A Whackadoodle Riddle: What makes a life worth living?
If Plato was accurate when he wrote that Socrates said at his trial, "The unexamined life is not worth living." Then what makes a life worth living?
“The unexamined life is not worth living" is a famous dictum supposedly uttered by Socrates at his trial for impiety and corrupting youth, for which he was subsequently sentenced to death. The dictum is recorded in Plato's Apology (38a5–6) as ho dè anexétastos bíos ou biōtòs anthrṓpōi (ὁ δὲ ἀνεξέταστος βίος οὐ βιωτὸς ἀνθρώπῳ).
The unexamined life is not worth living - Wikipedia
I have been fascinated by this quote from the moment I heard it.

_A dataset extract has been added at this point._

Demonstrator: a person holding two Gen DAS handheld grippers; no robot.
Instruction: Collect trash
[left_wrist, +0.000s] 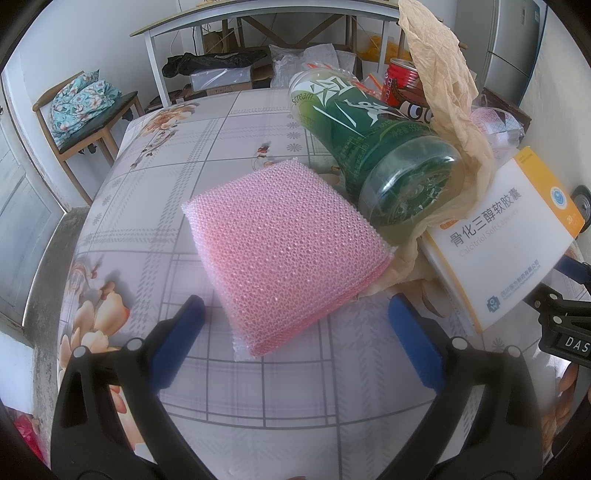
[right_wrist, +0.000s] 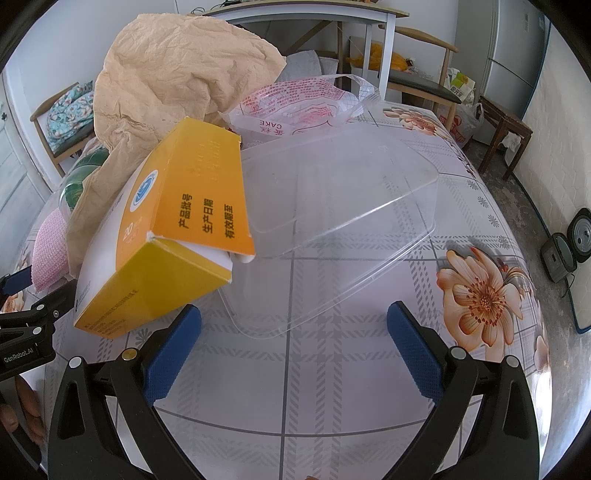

Socrates was on trial for his life. All he needed to do was retire, and promise to not corrupt the youth with his questions (elenchus)1 again. He chose to die rather live a life unexamined.
We don’t really know what Socrates taught. He was never a writer, or whatever he did write was either lost, or destroyed. We only know him from what his students wrote about him. His students were writers. His students were questioners. They taught about how Socrates used questions to wake dogmatic minds our of their intellectual slumber. (Oh dear, that’s that word woke again.)
So I come back to my original riddle. If what Socrates said at his trial is correct, "the unexamined life is not worth living." Then what makes a life worth living?
I have always thought the answer was obvious. If the unexamined life is not worth living, then examining life might make it worth living.
Worth.
Such an interesting word:
Worth worthwhile noteworthy newsworthy roadworthy pennyworth stalworth worthiness unworthily worthwhile worthless
My favorite has always been worthwhile. What makes a life worthwhile? It’s the reason I titled my first book A River Worth Riding. The internet algorithms thought that my book was actually about river rafting, so a lot of people clicked on it to only get disappointed.
I was trying to examine life, and understand what makes a life worthwhile.
My hope is that you will examine what makes life worthwhile with me because I believe Socrates was right.
The answer to this riddle is examining life is what make life worth living. Even if people what you to stop asking questions, keep asking them.
The aim of the elenchus (Socratic questions) is to wake men out of their dogmatic slumbers into genuine intellectual curiosity. (Richard Robinson, Plato's Earlier Dialectic, 1966).